As a designer who has worked in the tech industry for over a decade, I’m shocked to see designers still having trouble when it comes to organizing around the work we do, especially when it comes to working with other designers.

This isn’t to say the work we do is easy — far from it. It (usually) involves organizing chaos, translating the wants and needs from various, dissimilar groups of people, and yes, even the occasional PowerPoint prettification.

As a group of professionals who have a myriad of different frameworks, exercises, and toolsets at our disposal, we designers are usually some of the better organized groups within an organization.

This is why I scratch my head whenever I come across a group of designers who don’t know how to work together.

Sure, sometimes a design practice is brand new and lacks the maturity it takes to operate smoothly, but other times, they simply haven’t implemented certain guardrails that makes working together even easier.

After working with dozens of teams of varying sizes over the past decade, I’ve come to realize there is one type of guardrail that can help a design team more than any other.

Enter design principles.

According to the Nielsen Norman Group (world leaders of research-based user experience), design principles are value statements that frame design decisions and support consistency in decision-making across teams working on the same product or service.

In other words, design principles are words or phrases that act as a shared checklist for designers who are designing the same thing. They tend to be more valuable when used by larger teams, but they can still be useful to a single designer who needs a little guidance while working on their own.

Think of them as guardrails that help keep things consistent when you’re designing multiple parts of one experience.

Creating order out of chaos

Whether you’re a lone designer working with freelance clients or one of many at an international company, you will inevitably face a lot of noise from a lot of different sources: user feedback, business requirements, client input, technical considerations, and by far the worst, subjective opinions from higher-ups who have a tendency to “swoop and poop.” Design principles can help wade through all of this noise and zero in on the signal.

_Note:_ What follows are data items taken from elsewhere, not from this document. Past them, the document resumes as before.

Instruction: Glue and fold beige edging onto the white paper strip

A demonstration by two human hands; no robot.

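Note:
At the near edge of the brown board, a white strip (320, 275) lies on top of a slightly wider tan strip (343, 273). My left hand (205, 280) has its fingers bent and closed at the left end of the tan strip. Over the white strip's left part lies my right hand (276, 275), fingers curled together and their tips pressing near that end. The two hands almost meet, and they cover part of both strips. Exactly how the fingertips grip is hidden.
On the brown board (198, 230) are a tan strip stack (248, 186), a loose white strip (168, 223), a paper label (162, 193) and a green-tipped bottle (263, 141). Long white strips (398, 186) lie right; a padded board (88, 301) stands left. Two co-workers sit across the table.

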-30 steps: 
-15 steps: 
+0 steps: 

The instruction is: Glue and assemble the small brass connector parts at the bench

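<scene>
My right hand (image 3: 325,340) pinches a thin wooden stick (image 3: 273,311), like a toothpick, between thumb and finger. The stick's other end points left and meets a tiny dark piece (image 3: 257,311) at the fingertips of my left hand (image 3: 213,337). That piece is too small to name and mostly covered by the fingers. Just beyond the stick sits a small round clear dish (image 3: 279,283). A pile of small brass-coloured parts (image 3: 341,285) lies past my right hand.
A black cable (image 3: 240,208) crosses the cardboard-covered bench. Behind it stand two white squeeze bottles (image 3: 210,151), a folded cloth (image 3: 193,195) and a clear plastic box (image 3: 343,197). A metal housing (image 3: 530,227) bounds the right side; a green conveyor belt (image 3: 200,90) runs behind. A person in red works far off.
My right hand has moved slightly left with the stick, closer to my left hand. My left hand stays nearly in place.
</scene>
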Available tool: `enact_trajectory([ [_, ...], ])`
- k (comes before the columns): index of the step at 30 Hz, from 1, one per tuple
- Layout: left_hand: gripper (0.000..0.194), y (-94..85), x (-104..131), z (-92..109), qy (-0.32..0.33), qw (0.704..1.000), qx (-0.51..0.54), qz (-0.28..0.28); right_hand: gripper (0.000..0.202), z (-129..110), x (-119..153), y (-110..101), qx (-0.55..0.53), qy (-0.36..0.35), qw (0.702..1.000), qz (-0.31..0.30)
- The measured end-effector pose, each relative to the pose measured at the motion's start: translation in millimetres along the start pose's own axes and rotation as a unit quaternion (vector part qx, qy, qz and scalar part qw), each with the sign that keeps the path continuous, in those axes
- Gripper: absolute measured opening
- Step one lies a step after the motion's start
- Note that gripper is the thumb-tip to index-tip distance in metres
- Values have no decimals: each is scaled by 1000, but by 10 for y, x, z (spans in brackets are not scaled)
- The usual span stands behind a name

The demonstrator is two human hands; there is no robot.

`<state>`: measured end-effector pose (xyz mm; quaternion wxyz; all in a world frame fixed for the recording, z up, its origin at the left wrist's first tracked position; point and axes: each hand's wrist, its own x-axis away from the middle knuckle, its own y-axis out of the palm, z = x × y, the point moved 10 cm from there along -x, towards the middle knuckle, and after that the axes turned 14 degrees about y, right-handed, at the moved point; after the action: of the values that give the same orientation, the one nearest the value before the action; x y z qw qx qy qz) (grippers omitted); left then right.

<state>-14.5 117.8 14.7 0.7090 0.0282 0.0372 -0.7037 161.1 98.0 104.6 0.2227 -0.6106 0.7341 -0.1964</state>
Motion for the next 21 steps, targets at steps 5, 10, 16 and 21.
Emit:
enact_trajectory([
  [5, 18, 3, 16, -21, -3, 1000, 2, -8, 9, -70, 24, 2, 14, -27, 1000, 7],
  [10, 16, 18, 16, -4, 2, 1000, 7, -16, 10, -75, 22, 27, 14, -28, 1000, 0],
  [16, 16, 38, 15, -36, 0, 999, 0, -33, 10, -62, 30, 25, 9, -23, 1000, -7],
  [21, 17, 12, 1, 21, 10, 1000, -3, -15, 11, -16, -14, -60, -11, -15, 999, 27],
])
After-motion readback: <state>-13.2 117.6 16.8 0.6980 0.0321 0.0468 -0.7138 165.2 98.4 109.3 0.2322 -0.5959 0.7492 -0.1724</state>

Working faster and smarter

Because you will have a lot thrown at you, design principles help create creative constraints that make daily design decisions easier, quicker, and more informed. Design principles help take some of the guesswork out of these decisions by allowing you to choose the “right” tradeoff. For example, if one of your company’s design principles is “Minimalism,” then you may opt to take out some unnecessary content in a certain view. In this case, you are trading detail and potential clarity for simplicity.

Designing with intention

When left to our own devices, designers can end up overthinking almost anything. Without guiding principles, we can sometimes iterate ourselves into oblivion (think paralysis by analysis, but with pixels). When we spend time and energy upfront to create thoughtful design principles, they can help us move forward with purpose. It one of those “Move slow so you can move fast” sort of things.

Promoting consistency

Whether you’re working with a pre-established design system or designing things from scratch, it can be hard for multiple designers to create a consistent experience across one product, service, or experience. Each person may do things a little differently which, applied to countless design decisions across days/weeks/months, can mean a hodgepodge of experiences within a single product. Design principles help cut down on variability while still giving each designer some amount of autonomy. After all, we’re talking about humans here — not robots…yet.

Increasing influence

Even though design principles are typically made by designers for designers, they can be extremely useful when communicating what you do to other non-designers on your team or across your company. Planting a flag and sharing what you value can set a great example for how other teams and departments can organize and communicate their work. Design principles can also communicate the value of what you do to other co-workers and help you move past answering the one question you will always be asked: “Can you make it prettier?”

Make them memorable

By this point, there’s a good chance you’ve heard the phrase, “Move fast and break things.” If you haven’t, you probably don’t work in tech. For those of us that do, we’ve heard these (in)famous words echo through almost every hallway and chatroom over the past decade. This company mantra came from a very young, very immature Facebook as it was first getting off the ground and can be considered as one of their first design principles. Now, many could argue these words have led to some fairly irresponsible decisions that have led to the spread of white supremacy and other hateful ideals, but you can’t deny these five simple words stick with you. I’m sure these words stuck with each and every product designer as they helped build Facebook into the behemoth it is today. This principle told them to focus on speed and always ask for forgiveness instead of permission.

Avoid truisms

Truisms are statements that are obviously true and say nothing new or interesting. A great example of a truism in design is, “Make things user friendly.” This makes for a poor design principle because any designer on any team should strive to make their design easier to use. Period. Sure, there are cases where part of the experience should include a few safety guards, but overall, a user should be able accomplish whatever it is they set out to do. If a design principle isn’t taking a stance, then there’s a good chance it won’t be as valuable when you need it.

Be literal

Imagine sitting down at your desk, diving into your design work, and coming across a decision. For example, let’s say you have to design an error pop up and you’re not sure what it should say. This is the perfect time for you to pull out your handy handy list of design principles and see if any of them address this issue. If you work for Asana, one of your principles just happens to be “Increase confidence through clarity.” Using this as a guide, you opt to include a message like, “Sorry, the promo code you entered has expired. Please try another one.” This gives the user a lot more clarity than, “Invalid promotional code. Try again.”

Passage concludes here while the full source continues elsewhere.